Assigned task -
A single number is expected: the count of lines below where the word "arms" occurs.
Available records: Begin
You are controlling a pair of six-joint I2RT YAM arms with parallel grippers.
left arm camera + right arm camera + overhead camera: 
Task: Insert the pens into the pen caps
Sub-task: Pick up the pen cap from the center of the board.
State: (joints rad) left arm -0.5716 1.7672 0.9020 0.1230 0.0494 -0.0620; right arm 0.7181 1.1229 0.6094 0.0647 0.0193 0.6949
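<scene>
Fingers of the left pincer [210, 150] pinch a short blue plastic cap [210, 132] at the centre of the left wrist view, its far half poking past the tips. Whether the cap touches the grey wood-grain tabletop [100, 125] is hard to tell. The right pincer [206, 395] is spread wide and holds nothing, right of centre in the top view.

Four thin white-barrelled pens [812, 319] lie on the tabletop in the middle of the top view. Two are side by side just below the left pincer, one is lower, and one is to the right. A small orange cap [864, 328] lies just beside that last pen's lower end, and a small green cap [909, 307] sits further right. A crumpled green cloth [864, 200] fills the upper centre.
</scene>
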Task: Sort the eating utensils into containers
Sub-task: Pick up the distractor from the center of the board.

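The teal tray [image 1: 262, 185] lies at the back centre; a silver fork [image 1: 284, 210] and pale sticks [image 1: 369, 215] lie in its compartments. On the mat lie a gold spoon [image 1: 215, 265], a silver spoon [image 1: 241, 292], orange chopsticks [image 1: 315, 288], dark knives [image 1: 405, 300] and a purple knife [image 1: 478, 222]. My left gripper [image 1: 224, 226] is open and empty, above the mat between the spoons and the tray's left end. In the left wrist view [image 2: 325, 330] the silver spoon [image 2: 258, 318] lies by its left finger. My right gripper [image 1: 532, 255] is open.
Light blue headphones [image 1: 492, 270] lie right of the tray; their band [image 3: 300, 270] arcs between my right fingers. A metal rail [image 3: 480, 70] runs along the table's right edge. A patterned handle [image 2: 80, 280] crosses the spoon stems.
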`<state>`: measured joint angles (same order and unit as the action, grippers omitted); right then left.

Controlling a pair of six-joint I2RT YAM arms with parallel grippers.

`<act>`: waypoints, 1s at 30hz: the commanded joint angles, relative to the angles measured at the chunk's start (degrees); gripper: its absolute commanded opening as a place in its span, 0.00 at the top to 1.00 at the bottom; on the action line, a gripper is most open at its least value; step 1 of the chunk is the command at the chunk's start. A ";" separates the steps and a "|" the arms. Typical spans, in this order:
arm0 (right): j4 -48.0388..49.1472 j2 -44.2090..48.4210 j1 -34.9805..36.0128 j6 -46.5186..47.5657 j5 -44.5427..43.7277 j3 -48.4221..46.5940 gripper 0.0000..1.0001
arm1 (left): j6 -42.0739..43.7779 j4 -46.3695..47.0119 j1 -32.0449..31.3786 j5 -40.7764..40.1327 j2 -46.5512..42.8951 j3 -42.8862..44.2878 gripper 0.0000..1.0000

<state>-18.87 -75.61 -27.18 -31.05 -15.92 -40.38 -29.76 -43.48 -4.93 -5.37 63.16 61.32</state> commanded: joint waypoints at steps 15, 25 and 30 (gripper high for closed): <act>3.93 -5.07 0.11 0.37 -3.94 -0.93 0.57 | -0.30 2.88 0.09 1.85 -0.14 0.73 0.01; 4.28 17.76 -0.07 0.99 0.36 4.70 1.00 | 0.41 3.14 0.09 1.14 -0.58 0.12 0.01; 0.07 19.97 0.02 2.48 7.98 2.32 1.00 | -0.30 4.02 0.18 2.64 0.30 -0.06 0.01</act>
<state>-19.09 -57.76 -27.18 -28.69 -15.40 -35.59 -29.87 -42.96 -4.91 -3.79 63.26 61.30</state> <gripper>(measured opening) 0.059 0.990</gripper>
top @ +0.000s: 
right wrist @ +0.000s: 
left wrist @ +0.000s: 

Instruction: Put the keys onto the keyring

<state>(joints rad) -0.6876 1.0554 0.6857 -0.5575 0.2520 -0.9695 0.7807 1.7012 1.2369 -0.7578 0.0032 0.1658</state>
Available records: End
Result below -
3